Du 17 au 29 avril, l’infatigable maestro Porras offrira sa dernière création au Théâtre Forum-Meyrin, dans le cadre d’un théma « Brecht ou le théâtre nécessaire ». C’est encore au cœur de la relation maître-valet proposée par Brecht dans Maître Puntila et son valet Matti que le metteur en scène malandrin situe son dernier opus. Un texte décisif relu sur le rythme fascinant du Teatro Malandro.

À peine remis du succès rencontré par sa mise en scène du Barbier de Séville de Paisiello à l’Opéra de Lausanne, Omar Porras rebondit pour jouer avec l’œuvre de Bertold Brecht, Maître Puntila et son valet Matti (1940). Lorsqu’on y regarde de plus près, après avoir monté La Visite de la vieille dame et El Don Juan, Porras poursuit sa recherche à la croisée de la tradition et de la modernité. De plus, quand on connaît le travail récurrent du dramaturge allemand dans le domaine de l’adaptation et de la relecture des œuvres du répertoire (Sophocle, Shakespeare, Molière ou Gozzi), cette démarche s’apparente sensiblement de celle du Teatro Malandro.

Une visions festive
D’un côté, donc, la société malade et souffrant de sa décadence teintée d’une tragique dérision qui rappelle la vision féroce d’un Dürrenmatt ; de l’autre, le retour d’un duo mythique maître-valet comme dans le Don Juan de Tirso de Molina ou, mutatis mutandis, dans les rapports délicieusement irraisonnés qu’entretiennent Don Quixote et Sancho ! Chez Brecht, Maître Puntila et son valet Matti revisitent ce couple fondamental du théâtre fondé sur un rapport de force toujours en mouvement et susceptible de révolution, tel que Porras l’aime. Ici la clef de lecture passe indubitablement par Gozzi et le jeu scénique entre un maître et son valet légué par la commedia dell’arte au dramaturge vénitien et dont s’empare Omar Porras de toute sa vision festive.
On serait à même de penser que la démarche esthétique et les enjeux défendus par le Teatro Malandro se distancient à priori des chemins scéniques empruntés par Brecht, mais ce serait omettre les rapports privilégiés qu’instaure avec le spectateur la dramaturgie brechtienne. De cela, Porras est parfaitement conscient, de cette relation frontale avec le public auquel Brecht tend un miroir sans concession de son époque et propose un formidable manifeste théâtral qui défend l’interaction entre jeu scénique et vision sociopolitique comme salutaire et décisive.

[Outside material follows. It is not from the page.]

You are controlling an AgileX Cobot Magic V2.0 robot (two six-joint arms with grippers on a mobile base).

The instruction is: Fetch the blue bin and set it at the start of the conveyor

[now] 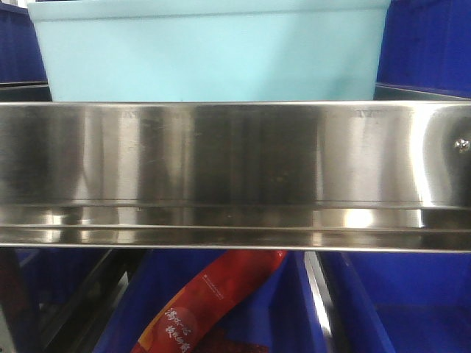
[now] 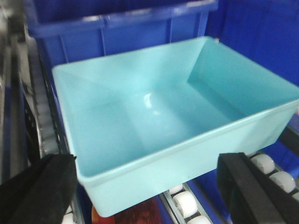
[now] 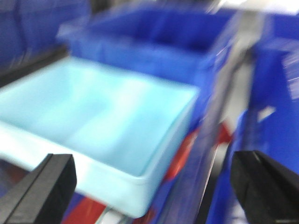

“Maître Puntila et son valet Matti“, photo de répétition, copyright Marc Vanappelghem

Dualité
Rappelons comment Bertold Brecht développe la relation maître-valet au sein de la question sociale, existentielle et poétique. Un propriétaire terrien administre avec une grande cruauté son domaine et ses gens qui souffrent de cette hiérarchie et de cette justice abusive. Mais il lui arrive d’être ivre et de devenir le plus généreux des hommes. Son chauffeur Matti le suit tant bien que mal et s’efforce avec raison de se préserver de la cruauté comme de la fraternité soudaine de son maître. Sa situation est d’autant plus délicate que Mlle Puntila souhaite l’épouser contre toutes réalités sociales. Un voyage qui plonge dans la dualité de la personnalité humaine et questionne notre identité individuelle.

Ambiguïtés
On le voit bien, Porras nous emmène une fois encore au cœur de notre difficulté d’être. On attend donc de savoir comment il fera tomber les masques, de quelle façon il intégrera à sa vision le corps brechtien distancié et quel rythme scénique il imprimera à sa troupe. Autant d’ambiguïtés avec lesquelles les comédiens du Malandro aiment jouer et nous divertir.
On comprend donc aisément que le Théâtre Forum Meyrin soutienne une fois encore la démarche créative d’Omar Porras et se fasse le relais naturel d’une dynamique de troupe en résidence meyrinoise. Elle est partie pour une grande tournée avec ce spectacle jusqu’en 2008 avec notamment Vidy-Lausanne, Montpellier et le Printemps des Comédiens, ainsi que le Japon au Shizuoka Performing Arts Center.
Bref, de quoi réaffirmer la présence passionnée et vive du Teatro Malandro sur la scène internationale.

Jérôme Zanetta

Du mardi 17 au dimanche 29 avril : Maître Puntila et son valet Matti de Bertolt Brecht. M.e.s. Omar Porras. Par le Teatro Malandro.
Forum Meyrin à 20h30, sauf mention contraire (rés. 022/ 989.34.34)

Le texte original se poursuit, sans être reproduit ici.